Review: Signatory Fettercairn 30 Years Old and Battlehill Fettercairn 9 Years Old
Review: Signatory Fettercairn 30 Years Old and Battlehill Fettercairn 9 Years Old
A quick search on our site for reviews of Fettercairn reveals a few morsels of coverage but nothing substantial. It’s not that it is unworthy of receiving our consideration, it’s just that we haven’t gotten around to it yet. There’s only so much one can drink at a time.
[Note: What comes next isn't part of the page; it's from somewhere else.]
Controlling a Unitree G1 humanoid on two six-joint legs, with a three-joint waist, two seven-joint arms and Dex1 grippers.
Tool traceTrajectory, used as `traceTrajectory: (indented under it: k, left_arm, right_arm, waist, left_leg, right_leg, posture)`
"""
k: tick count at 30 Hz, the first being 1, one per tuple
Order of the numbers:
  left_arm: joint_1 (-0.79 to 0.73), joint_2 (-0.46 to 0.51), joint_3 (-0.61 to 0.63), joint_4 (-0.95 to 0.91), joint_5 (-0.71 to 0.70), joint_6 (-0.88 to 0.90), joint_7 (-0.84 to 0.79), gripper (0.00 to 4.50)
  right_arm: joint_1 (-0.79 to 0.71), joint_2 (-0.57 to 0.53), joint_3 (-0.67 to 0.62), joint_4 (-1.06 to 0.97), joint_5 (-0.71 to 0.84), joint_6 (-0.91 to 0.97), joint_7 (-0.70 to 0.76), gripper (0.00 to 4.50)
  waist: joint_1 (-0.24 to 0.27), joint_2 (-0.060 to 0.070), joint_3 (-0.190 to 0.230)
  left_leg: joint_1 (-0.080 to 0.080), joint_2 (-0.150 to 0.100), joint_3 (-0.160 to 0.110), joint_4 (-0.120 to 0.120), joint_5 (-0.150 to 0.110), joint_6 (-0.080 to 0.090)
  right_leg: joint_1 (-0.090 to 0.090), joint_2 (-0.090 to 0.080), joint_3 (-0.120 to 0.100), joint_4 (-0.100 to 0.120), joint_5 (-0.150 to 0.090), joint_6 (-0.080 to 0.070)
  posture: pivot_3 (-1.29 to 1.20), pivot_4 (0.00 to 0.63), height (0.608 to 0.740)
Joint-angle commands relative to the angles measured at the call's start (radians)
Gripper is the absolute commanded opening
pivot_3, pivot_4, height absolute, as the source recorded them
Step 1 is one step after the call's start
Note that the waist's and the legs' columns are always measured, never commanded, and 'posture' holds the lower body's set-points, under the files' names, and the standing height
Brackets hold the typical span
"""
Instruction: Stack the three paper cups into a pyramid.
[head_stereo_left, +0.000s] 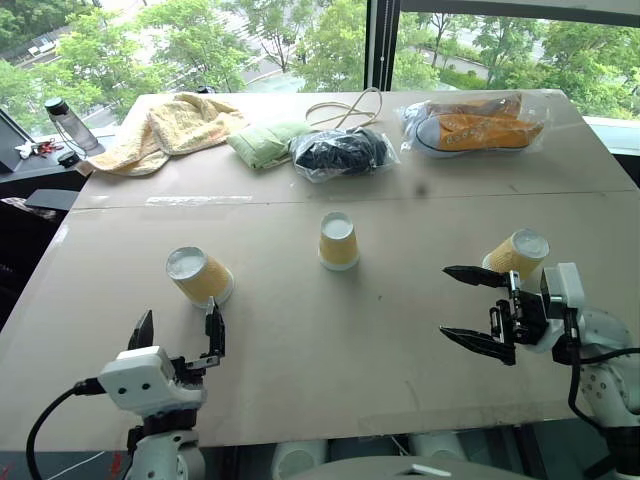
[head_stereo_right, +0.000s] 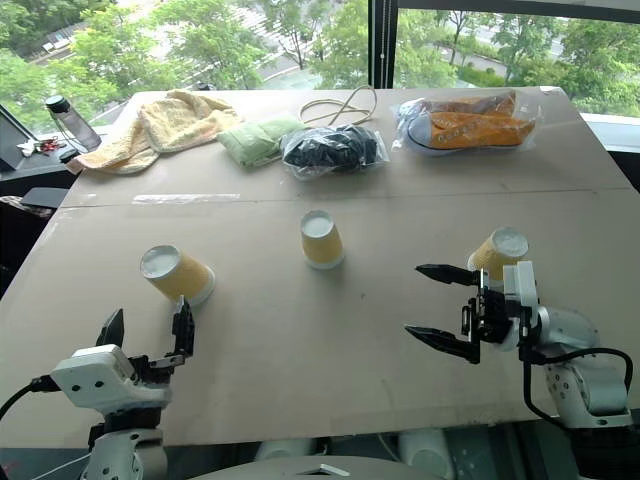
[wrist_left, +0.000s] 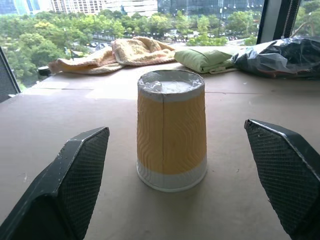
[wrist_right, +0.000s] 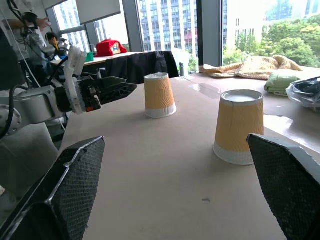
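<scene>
left gripper (head_stereo_left: 178, 335): low at the near left edge of the counter (head_stereo_left: 300, 350), fingers spread wide with nothing between them, aimed at the cup just ahead.
left cup (head_stereo_left: 199, 275): upside down on the counter, white base up, just beyond the left fingers and lined up between them in the left wrist view; not touched.
middle cup (head_stereo_left: 338, 240): upside down near the counter's centre, well apart from the other two and from both grippers.
right gripper (head_stereo_left: 475, 305): near the right edge, turned sideways toward the middle, fingers wide apart and holding nothing.
right cup (head_stereo_left: 517, 254): upside down just behind the right gripper, near its upper finger; whether they touch i cannot tell.
far clutter: yellow towel (head_stereo_left: 170, 128), green cloth (head_stereo_left: 265, 142), dark bag (head_stereo_left: 340, 152), bagged orange shoes (head_stereo_left: 472, 124) and a bottle (head_stereo_left: 70, 122) along the back, clear of the work.
progress: likely nothing stacked yet; all three cups stand singly.
risk, left: the cups look light, so a finger coming in off-centre would likely push or tip the left cup instead of straddling it.
risk, right: the right cup sits close by the gripper, so swinging or turning the wrist could knock it over or toward the edge.
risk, later: a hard squeeze may dent a cup, and a wide base gap would let the top cup drop through.
</scene>
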Motion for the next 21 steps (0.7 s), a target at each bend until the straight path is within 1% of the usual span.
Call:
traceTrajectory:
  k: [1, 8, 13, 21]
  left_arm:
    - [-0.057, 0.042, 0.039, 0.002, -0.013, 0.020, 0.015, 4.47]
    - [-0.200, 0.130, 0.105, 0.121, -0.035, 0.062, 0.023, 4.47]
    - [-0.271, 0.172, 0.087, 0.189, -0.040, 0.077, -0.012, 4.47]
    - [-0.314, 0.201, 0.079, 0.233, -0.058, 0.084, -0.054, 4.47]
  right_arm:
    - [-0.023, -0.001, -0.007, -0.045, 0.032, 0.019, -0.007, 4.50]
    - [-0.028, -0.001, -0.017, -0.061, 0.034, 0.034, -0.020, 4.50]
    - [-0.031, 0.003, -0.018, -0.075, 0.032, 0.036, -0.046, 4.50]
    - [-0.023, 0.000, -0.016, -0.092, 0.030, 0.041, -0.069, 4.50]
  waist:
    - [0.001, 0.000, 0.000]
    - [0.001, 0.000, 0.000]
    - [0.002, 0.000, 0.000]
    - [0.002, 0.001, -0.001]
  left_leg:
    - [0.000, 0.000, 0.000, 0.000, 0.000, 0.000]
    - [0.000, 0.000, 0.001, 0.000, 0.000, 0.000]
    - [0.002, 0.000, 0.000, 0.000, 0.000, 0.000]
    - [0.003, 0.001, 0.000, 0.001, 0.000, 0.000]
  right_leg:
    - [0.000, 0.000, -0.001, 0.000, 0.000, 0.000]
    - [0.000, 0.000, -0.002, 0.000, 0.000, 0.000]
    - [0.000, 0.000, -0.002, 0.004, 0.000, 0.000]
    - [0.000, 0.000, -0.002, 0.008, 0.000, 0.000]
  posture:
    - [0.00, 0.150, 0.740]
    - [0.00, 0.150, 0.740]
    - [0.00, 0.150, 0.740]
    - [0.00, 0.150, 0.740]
This Eastern Highlands distillery is owned by Whyte and Mackay, and has a comparatively small core lineup when stacked against company siblings Jura and The Dalmore. There was a relaunch and repackaging of the official distillery releases in 2018, and we hope to get around to reviewing them soon (so many drams, so little time). But for now, without further ado: two independent bottlers presenting two wildly polarizing expressions of Fettercairn.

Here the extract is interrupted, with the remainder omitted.